De acordo com a Cosern, a cobrança está em conformidade com a Lei Federal 14.300/2022, conhecida como Marco Legal da Micro e Minigeração Distribuída, e com a Lei Estadual 6.968/1996, que trata do ICMS. A empresa justificou a medida afirmando que busca “garantir transparência e clareza na composição da fatura”, detalhando os encargos aplicados.
A Secretaria Estadual de Fazenda (Sefaz) esclareceu que não houve aumento na carga tributária, mas sim uma adequação da concessionária à legislação federal em vigor. A Cosern, no entanto, não explicou o motivo de ter implementado a cobrança somente agora e sem aviso prévio aos consumidores, o que gerou questionamentos e reclamações.

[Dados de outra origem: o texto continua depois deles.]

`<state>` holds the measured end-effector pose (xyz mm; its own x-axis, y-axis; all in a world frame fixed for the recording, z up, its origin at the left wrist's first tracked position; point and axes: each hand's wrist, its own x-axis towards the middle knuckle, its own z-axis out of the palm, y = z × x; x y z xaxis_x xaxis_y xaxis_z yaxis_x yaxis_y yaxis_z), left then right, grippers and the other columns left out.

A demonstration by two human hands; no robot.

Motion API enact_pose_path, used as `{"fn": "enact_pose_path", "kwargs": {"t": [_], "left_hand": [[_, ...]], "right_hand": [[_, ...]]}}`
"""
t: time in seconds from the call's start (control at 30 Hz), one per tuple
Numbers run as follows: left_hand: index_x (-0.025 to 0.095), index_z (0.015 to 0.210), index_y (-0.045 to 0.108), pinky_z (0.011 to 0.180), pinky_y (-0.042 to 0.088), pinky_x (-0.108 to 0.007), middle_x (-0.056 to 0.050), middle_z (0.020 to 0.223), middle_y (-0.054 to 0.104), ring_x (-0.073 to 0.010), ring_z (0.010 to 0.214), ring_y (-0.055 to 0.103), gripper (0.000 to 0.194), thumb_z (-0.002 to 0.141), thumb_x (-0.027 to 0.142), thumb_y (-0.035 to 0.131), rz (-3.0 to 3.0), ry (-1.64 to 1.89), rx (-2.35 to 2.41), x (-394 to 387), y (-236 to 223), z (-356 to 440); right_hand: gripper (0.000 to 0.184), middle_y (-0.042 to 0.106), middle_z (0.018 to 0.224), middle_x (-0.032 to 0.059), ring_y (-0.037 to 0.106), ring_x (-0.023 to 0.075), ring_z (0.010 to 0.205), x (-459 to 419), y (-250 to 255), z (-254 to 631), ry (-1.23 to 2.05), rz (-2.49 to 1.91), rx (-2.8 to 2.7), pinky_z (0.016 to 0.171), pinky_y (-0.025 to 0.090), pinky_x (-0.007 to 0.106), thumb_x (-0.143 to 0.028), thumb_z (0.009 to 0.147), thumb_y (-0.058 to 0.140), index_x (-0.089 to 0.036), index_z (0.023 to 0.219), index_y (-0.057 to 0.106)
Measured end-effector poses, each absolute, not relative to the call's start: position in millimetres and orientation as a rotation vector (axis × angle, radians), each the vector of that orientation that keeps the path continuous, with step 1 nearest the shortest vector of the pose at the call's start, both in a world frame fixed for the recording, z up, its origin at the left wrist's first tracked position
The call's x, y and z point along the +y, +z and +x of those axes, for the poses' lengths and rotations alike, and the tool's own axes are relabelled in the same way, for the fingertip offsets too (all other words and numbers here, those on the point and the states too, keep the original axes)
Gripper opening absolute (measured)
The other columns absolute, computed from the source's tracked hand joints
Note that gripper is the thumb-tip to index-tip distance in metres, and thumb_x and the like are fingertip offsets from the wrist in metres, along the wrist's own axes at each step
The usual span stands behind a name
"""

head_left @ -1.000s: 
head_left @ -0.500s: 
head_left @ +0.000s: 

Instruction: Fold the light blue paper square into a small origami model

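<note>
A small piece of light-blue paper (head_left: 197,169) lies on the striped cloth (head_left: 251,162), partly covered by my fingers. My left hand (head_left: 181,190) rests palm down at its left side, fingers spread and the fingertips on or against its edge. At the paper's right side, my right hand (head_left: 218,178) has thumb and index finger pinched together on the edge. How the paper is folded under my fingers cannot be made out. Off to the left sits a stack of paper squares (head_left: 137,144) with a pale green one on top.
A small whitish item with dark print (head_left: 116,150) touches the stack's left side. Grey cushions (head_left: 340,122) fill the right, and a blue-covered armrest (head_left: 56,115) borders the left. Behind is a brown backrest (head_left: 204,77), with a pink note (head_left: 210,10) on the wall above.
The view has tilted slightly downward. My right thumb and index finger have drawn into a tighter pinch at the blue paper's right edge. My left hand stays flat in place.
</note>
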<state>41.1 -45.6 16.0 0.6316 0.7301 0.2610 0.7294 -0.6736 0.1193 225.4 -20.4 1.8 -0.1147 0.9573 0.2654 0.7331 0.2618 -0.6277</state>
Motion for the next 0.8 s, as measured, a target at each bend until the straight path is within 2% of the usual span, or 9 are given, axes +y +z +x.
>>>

A Lei 14.300/2022 estabelece que os consumidores que aderiram à geração de energia solar após janeiro de 2023 devem arcar com parte da TUSD, pois continuam utilizando a rede pública de distribuição. A cobrança é gradual, começando com 45% da tarifa em 2023 e aumentando progressivamente até 2028, quando será de 90%. Em 2029, a Agência Nacional de Energia Elétrica (Aneel) revisará o tema.
Até então, os consumidores que geravam energia solar eram isentos dessa tarifa, usufruindo de um benefício que agora é gradualmente extinto. A lógica por trás da cobrança reside no fato de que a energia solar gerada é injetada na rede elétrica geral, sendo utilizada como uma “bateria virtual” para compensar o consumo da unidade geradora. Assim, a TUSD é vista como uma contrapartida pelo uso da infraestrutura.
No Rio Grande do Norte, não há incidência de ICMS sobre a energia compensada, ou seja, aquela que é gerada e consumida no mesmo local. No entanto, o imposto é cobrado sobre os encargos da tarifa de distribuição, que agora passam a ser calculados e incluídos na fatura. A Cosern ressalta que, embora haja um desconto na tarifa de distribuição para quem gera energia solar, esse desconto não se estende ao ICMS.
Diante da situação, o Procon-RN iniciou uma investigação para apurar possíveis aumentos abusivos nas contas de luz. A coordenadora-geral do Procon-RN, Ana Paula Araújo, informou que, embora não tenham sido registradas reclamações formais, o órgão está monitorando o caso e agendou uma reunião com a Neoenergia para o dia 17 de novembro. “Já vamos notificar a Neoenergia e teremos uma reunião agendada para o dia 17 de novembro”, afirmou.